→ TASK BRIEF
In these records, how many lines contain "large"? Please reply with the number only.

(Records excerpted from a collection)
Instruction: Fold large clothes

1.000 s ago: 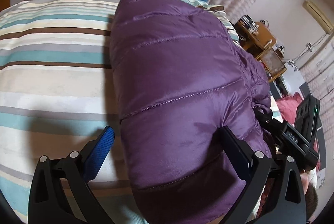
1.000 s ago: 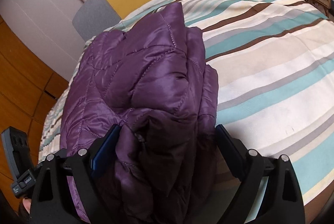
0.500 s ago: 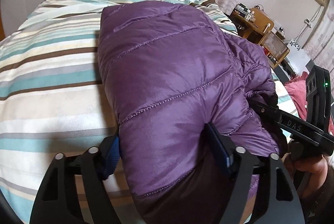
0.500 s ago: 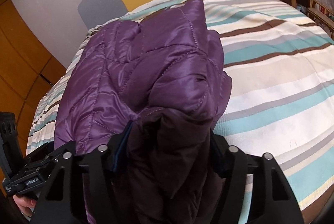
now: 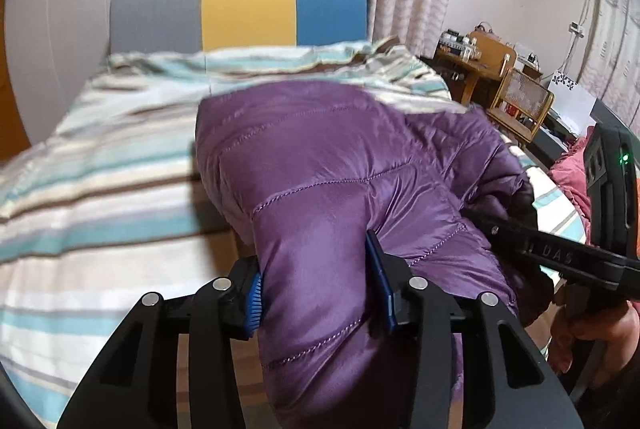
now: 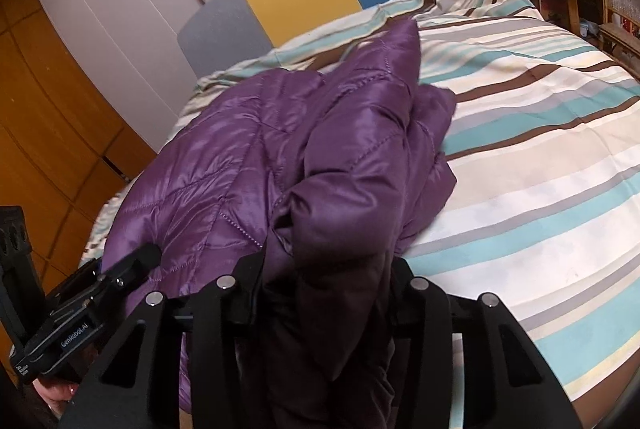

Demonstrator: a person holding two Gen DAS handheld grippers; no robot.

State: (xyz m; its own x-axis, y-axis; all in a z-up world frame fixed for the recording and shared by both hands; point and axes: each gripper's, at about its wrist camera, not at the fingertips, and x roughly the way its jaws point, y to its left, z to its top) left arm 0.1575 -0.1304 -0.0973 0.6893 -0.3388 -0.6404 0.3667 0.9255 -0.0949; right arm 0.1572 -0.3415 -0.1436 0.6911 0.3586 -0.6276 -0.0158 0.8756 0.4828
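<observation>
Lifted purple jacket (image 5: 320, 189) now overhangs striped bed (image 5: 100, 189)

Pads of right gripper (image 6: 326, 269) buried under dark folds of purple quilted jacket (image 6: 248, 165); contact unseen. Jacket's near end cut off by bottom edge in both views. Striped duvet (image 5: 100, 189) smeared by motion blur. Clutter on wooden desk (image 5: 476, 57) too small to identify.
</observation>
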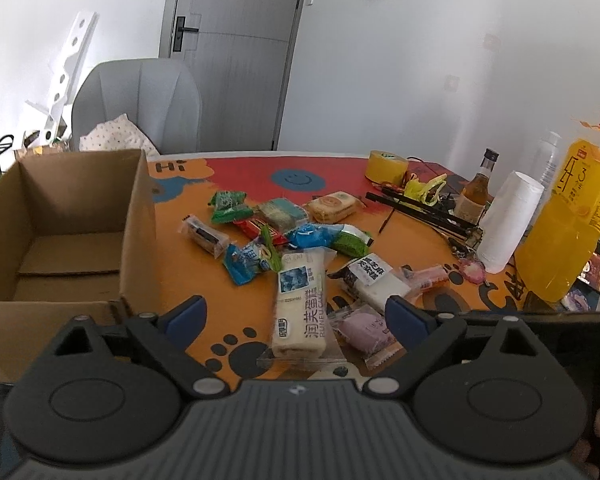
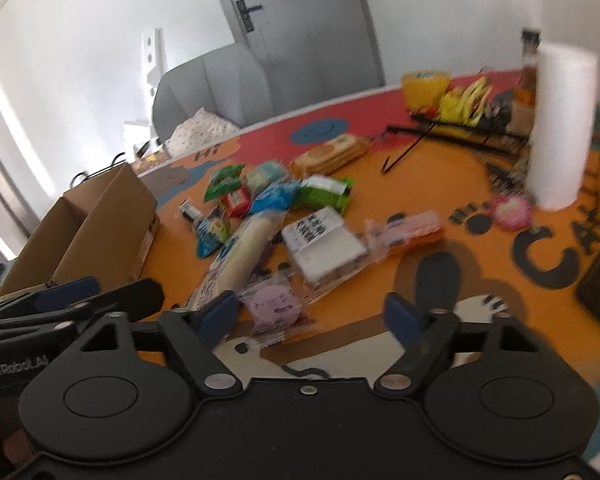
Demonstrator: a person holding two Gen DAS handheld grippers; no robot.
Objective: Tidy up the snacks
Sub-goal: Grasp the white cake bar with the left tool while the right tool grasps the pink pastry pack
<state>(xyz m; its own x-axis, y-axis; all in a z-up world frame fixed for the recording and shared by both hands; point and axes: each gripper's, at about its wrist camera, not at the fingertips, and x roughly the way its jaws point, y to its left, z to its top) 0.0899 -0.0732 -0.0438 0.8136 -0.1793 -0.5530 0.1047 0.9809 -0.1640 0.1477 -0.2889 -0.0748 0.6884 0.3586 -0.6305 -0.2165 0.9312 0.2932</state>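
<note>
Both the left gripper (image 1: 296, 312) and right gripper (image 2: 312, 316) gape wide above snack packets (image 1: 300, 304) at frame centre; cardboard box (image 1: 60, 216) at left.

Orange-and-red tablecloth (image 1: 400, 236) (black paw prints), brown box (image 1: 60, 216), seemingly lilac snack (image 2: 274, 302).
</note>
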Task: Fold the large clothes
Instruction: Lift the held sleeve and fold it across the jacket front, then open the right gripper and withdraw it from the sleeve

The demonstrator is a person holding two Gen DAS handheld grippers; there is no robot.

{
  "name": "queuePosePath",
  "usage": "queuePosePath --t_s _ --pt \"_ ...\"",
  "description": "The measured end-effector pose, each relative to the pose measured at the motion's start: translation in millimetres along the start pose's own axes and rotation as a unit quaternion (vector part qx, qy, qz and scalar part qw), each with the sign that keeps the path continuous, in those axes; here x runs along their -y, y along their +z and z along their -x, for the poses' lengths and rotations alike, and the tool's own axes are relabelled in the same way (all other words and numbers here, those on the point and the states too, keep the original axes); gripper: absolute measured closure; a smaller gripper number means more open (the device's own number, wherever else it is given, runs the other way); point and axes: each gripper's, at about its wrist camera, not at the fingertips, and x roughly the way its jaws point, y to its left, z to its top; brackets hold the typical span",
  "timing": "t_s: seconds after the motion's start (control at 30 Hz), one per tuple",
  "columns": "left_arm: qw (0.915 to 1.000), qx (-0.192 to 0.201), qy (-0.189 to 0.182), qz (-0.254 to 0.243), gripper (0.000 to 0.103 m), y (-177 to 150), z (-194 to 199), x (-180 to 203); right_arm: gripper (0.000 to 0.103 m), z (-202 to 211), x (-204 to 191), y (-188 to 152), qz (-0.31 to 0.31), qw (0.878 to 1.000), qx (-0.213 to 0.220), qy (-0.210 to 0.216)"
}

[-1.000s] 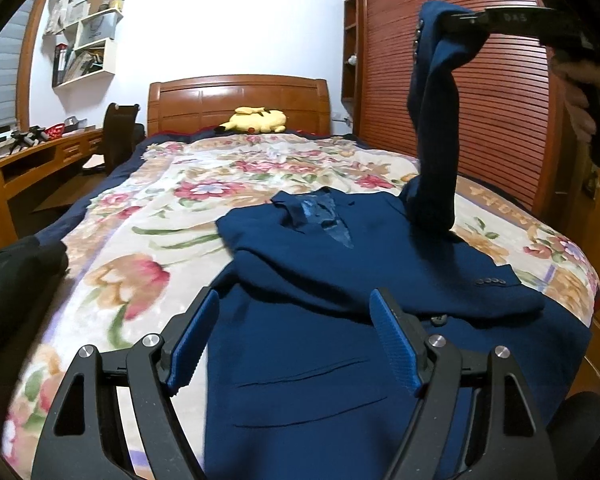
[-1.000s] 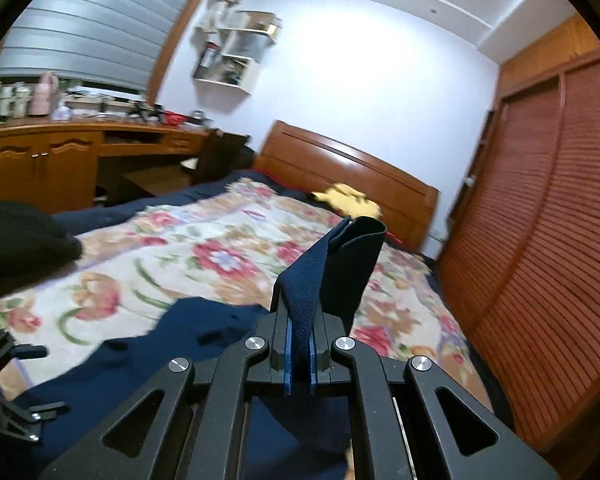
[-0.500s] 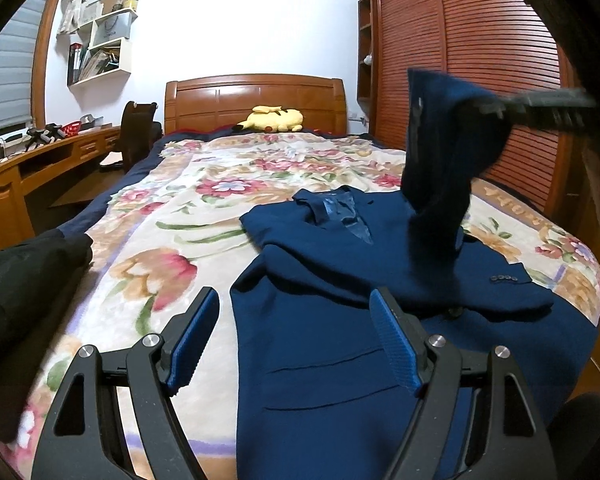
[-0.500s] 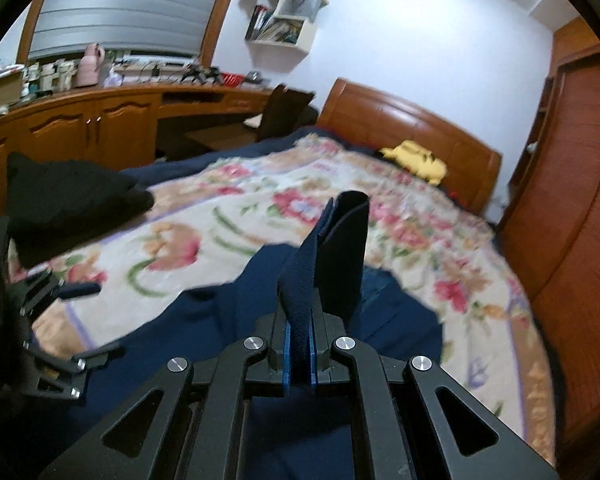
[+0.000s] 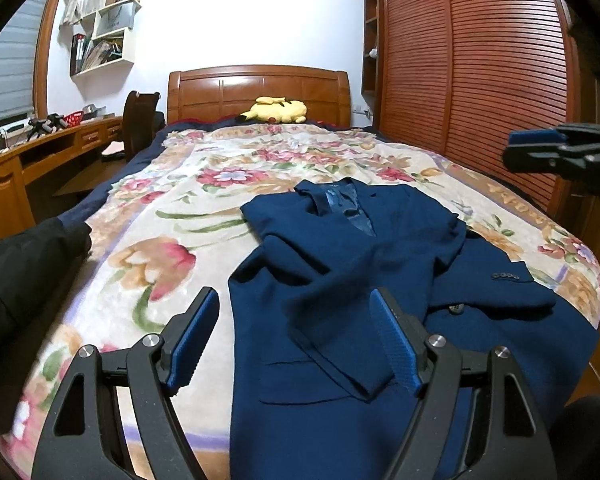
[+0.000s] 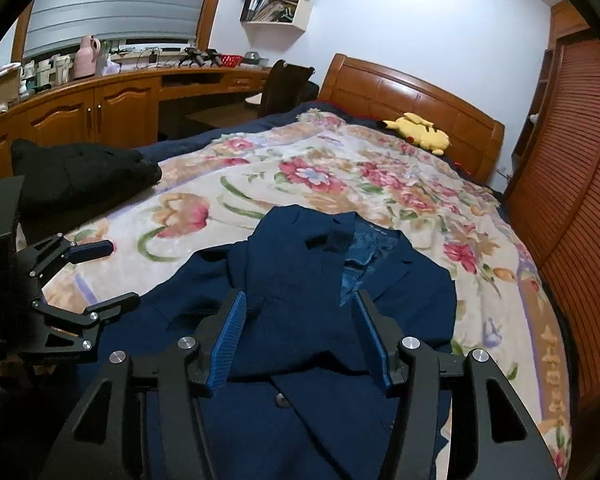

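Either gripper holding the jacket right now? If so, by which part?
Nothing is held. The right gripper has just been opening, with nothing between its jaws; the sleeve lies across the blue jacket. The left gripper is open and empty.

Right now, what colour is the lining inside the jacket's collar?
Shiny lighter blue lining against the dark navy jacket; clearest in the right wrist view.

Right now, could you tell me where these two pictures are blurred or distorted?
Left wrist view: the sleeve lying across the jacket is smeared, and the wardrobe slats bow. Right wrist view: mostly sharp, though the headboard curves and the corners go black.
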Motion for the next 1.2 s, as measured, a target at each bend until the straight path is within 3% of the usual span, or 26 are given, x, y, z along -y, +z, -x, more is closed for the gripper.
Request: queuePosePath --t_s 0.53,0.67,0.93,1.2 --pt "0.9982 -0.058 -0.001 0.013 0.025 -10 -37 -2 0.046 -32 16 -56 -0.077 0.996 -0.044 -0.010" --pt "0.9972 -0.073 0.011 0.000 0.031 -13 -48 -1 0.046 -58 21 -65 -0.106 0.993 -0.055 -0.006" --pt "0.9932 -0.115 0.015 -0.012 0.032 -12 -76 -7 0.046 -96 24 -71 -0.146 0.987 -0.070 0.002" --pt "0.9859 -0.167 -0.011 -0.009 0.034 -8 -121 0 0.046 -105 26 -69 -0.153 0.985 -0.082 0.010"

→ OUTPUT OF THE TASK
2